Madison, Wisconsin – Il y a un an, les régulateurs fédéraux de l'environnement ont déclaré aux responsables de la Virginie occidentale que leur plan visant à éliminer le soufre et le smog du ciel des zones sauvages nationales de l'État n'était pas suffisant parce qu'une douzaine de centrales au charbon n'analysaient pas si elles avaient besoin de meilleurs contrôles de la pollution.

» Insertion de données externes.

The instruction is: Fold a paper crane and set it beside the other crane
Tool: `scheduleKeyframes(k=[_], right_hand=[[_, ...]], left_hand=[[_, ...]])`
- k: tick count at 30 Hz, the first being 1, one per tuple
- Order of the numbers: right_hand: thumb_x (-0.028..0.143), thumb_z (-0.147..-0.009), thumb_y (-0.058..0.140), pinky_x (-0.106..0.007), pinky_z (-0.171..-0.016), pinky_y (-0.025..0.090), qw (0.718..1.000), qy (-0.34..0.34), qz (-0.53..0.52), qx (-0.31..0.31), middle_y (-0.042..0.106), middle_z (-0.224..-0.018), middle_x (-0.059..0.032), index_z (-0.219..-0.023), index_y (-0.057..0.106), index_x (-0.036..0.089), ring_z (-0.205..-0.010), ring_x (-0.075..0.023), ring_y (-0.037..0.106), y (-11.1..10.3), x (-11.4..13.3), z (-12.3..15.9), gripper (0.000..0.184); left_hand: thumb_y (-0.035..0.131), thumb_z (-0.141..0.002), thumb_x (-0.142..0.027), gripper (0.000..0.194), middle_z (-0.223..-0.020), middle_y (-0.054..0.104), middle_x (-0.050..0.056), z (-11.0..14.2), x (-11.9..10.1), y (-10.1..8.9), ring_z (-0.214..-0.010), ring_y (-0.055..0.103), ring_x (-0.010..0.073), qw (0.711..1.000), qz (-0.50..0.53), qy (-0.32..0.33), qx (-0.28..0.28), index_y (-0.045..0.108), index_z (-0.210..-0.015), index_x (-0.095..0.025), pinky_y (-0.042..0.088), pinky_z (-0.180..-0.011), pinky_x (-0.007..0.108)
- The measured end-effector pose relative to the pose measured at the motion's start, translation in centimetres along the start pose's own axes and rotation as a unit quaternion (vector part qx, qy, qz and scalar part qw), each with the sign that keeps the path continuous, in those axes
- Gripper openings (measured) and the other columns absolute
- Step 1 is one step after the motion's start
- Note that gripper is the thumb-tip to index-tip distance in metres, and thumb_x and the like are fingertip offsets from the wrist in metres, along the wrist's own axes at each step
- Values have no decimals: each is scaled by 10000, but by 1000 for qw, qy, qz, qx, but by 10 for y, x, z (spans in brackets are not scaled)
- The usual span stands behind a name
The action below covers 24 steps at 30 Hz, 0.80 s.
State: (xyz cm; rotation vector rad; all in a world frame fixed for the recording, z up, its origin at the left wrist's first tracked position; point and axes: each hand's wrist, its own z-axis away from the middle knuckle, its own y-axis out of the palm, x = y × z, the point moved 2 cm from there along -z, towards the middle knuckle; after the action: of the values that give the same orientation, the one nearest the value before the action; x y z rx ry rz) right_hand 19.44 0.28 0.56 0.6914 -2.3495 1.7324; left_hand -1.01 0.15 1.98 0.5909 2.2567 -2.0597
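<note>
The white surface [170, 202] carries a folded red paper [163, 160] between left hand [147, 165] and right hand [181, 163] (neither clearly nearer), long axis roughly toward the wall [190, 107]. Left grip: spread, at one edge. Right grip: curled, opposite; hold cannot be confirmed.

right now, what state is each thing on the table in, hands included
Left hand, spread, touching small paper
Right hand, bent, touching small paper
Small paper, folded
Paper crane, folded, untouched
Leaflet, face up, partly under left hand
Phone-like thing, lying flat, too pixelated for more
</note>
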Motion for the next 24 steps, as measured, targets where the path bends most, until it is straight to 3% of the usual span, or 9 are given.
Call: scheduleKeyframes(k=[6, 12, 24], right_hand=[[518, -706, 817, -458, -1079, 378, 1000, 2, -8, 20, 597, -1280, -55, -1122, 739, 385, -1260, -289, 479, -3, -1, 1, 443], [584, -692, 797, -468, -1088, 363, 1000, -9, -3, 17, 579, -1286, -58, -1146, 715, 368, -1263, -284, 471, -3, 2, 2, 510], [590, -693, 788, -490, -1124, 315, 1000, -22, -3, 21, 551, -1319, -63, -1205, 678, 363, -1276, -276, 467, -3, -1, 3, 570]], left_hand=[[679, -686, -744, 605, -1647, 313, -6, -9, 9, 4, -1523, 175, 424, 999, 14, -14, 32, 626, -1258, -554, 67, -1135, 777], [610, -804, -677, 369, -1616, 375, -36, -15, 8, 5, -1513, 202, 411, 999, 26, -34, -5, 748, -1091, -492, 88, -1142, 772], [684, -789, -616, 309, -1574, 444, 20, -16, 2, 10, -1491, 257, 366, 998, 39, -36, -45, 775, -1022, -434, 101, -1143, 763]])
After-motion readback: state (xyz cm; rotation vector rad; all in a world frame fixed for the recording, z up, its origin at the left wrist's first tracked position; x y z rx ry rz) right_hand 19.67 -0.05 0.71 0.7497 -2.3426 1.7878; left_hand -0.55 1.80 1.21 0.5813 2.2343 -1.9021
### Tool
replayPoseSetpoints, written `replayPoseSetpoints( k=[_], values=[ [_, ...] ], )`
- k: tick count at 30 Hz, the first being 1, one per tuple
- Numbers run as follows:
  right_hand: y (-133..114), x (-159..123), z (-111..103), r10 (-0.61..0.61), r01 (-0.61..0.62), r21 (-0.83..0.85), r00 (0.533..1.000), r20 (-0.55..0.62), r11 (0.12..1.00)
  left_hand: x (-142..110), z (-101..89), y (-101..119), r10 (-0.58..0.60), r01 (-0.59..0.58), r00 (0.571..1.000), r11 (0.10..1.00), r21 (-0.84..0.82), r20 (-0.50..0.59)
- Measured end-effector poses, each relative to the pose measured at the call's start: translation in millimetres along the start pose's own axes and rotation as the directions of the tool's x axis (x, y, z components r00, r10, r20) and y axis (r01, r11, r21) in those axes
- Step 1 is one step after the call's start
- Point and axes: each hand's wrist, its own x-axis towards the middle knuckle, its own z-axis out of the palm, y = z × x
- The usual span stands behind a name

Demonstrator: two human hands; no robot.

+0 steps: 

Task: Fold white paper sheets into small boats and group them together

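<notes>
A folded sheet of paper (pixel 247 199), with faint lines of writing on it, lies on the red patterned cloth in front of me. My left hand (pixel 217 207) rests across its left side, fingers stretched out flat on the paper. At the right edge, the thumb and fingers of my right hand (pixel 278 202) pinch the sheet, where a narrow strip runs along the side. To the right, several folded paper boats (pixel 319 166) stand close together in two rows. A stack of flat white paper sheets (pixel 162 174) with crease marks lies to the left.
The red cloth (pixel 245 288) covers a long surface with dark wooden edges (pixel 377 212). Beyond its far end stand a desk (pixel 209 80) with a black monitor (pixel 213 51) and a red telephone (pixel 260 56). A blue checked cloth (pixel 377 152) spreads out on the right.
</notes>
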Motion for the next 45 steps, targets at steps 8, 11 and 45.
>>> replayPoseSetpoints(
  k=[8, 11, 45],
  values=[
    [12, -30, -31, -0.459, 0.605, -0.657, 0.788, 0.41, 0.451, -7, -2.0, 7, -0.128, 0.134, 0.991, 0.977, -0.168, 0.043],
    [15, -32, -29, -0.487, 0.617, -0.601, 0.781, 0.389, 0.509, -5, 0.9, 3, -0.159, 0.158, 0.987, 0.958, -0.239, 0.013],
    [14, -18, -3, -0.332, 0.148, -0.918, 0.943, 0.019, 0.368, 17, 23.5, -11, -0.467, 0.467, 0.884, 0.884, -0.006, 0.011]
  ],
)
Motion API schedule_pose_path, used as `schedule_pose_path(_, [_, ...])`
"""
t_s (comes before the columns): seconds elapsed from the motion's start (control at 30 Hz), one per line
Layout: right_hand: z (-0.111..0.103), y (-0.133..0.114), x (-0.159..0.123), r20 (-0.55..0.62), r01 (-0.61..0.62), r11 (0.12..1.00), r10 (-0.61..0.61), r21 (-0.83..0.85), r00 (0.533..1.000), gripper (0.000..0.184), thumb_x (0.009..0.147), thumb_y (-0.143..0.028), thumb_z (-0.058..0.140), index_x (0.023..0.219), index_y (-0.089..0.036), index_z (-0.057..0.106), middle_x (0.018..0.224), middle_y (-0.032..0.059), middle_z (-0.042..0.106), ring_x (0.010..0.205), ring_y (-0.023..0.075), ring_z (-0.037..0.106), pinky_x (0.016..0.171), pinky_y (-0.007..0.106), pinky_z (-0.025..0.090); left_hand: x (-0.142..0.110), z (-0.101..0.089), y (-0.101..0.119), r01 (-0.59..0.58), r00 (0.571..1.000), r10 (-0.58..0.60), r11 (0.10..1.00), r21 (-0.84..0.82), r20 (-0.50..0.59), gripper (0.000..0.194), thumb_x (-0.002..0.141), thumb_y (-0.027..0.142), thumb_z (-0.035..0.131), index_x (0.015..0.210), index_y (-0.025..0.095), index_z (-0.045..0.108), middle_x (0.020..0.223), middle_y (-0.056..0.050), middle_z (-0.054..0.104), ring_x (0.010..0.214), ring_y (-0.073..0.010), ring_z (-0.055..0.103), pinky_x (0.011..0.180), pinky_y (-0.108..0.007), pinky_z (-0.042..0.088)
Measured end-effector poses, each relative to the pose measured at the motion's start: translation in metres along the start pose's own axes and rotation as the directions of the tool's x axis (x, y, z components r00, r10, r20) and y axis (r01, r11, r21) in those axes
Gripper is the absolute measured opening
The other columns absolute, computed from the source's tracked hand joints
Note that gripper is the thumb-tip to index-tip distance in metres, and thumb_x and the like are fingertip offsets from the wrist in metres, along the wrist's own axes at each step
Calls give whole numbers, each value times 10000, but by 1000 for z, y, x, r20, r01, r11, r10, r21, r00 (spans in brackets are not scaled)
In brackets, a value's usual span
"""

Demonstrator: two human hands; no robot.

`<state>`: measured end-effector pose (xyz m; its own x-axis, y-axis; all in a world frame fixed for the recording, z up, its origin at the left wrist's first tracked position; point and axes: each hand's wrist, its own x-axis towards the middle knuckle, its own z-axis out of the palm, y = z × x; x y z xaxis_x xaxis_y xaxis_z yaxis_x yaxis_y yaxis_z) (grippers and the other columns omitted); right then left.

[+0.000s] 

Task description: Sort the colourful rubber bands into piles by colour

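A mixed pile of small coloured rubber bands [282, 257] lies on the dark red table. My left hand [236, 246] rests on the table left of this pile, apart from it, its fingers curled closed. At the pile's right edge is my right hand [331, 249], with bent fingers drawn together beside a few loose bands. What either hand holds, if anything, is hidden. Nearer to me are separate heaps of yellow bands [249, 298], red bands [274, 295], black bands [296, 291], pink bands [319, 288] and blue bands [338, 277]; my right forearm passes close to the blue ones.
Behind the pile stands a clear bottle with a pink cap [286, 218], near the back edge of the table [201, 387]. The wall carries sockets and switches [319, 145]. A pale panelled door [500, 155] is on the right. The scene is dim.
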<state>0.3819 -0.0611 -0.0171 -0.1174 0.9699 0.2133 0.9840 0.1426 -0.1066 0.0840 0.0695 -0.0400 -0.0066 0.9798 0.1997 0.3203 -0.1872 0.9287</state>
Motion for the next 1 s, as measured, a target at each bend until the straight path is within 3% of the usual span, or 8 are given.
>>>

Six mois plus tard, l’Environmental Protection Agency (EPA), désormais fermement sous le contrôle du président Donald Trump, a approuvé le même plan, affirmant que les évaluations technologiques ne seraient pas nécessaires tant que la visibilité répondrait aux critères projetés.

Les défenseurs de l’environnement affirment que le revirement en Virginie-Occidentale n’est qu’un exemple de la manière dont l’administration Trump a ouvert la voie aux États pour qu’ils annulent les restrictions en matière de pollution qui ont contribué à purifier l’air dans les parcs nationaux et les zones sauvages bien-aimés au cours des 25 dernières années.

Une règle a amélioré la visibilité, mais l'EPA de Trump la juge trop sévère

Une réglementation fédérale connue sous le nom de règle de brume régionale oblige les États à élaborer des plans tous les 10 ans pour limiter les émissions et contrôler la pollution atmosphérique dans plus de 150 parcs nationaux, zones de nature sauvage, refuges fauniques et réserves tribales dans 36 États.